The material below must be restated exactly, line by line.

*****

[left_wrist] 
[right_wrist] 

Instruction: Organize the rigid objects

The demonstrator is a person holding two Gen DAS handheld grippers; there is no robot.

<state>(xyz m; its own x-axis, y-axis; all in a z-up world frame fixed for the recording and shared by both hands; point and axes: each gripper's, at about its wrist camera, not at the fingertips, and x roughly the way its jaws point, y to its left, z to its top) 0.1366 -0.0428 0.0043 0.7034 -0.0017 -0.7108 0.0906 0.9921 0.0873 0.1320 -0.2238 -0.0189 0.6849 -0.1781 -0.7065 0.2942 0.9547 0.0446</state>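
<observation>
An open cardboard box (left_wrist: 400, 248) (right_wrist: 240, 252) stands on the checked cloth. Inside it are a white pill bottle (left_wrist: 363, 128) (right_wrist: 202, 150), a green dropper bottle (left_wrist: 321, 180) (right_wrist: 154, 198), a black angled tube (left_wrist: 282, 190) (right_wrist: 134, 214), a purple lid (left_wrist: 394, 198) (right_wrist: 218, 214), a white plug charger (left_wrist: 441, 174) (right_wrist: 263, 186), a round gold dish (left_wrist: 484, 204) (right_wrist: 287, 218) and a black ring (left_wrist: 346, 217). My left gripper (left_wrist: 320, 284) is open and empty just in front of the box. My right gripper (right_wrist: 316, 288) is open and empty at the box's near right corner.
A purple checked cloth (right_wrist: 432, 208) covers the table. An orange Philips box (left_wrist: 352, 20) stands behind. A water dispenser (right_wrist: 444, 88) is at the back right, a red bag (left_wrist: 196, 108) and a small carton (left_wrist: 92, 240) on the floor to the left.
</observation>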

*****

→ WRITTEN ANSWER
[left_wrist] 
[right_wrist] 

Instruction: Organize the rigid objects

The demonstrator is a person holding two Gen DAS handheld grippers; there is no robot.

<state>(xyz m; its own x-axis, y-axis; all in a z-up world frame fixed for the recording and shared by both hands; point and axes: each gripper's, at about its wrist camera, not at the fingertips, and x roughly the way its jaws point, y to its left, z to its top) 0.1366 -0.0428 0.0043 0.7034 -0.0017 -0.7108 0.0906 0.9921 0.0873 0.1320 -0.2238 -0.0189 0.6849 -0.1781 -0.7065 0.2942 0.9547 0.0446</state>
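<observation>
An open cardboard box (left_wrist: 400, 248) (right_wrist: 240, 252) stands on the checked cloth. Inside it are a white pill bottle (left_wrist: 363, 128) (right_wrist: 202, 150), a green dropper bottle (left_wrist: 321, 180) (right_wrist: 154, 198), a black angled tube (left_wrist: 282, 190) (right_wrist: 134, 214), a purple lid (left_wrist: 394, 198) (right_wrist: 218, 214), a white plug charger (left_wrist: 441, 174) (right_wrist: 263, 186), a round gold dish (left_wrist: 484, 204) (right_wrist: 287, 218) and a black ring (left_wrist: 346, 217). My left gripper (left_wrist: 320, 284) is open and empty just in front of the box. My right gripper (right_wrist: 316, 288) is open and empty at the box's near right corner.
A purple checked cloth (right_wrist: 432, 208) covers the table. An orange Philips box (left_wrist: 352, 20) stands behind. A water dispenser (right_wrist: 444, 88) is at the back right, a red bag (left_wrist: 196, 108) and a small carton (left_wrist: 92, 240) on the floor to the left.
</observation>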

No more work remains for this exercise.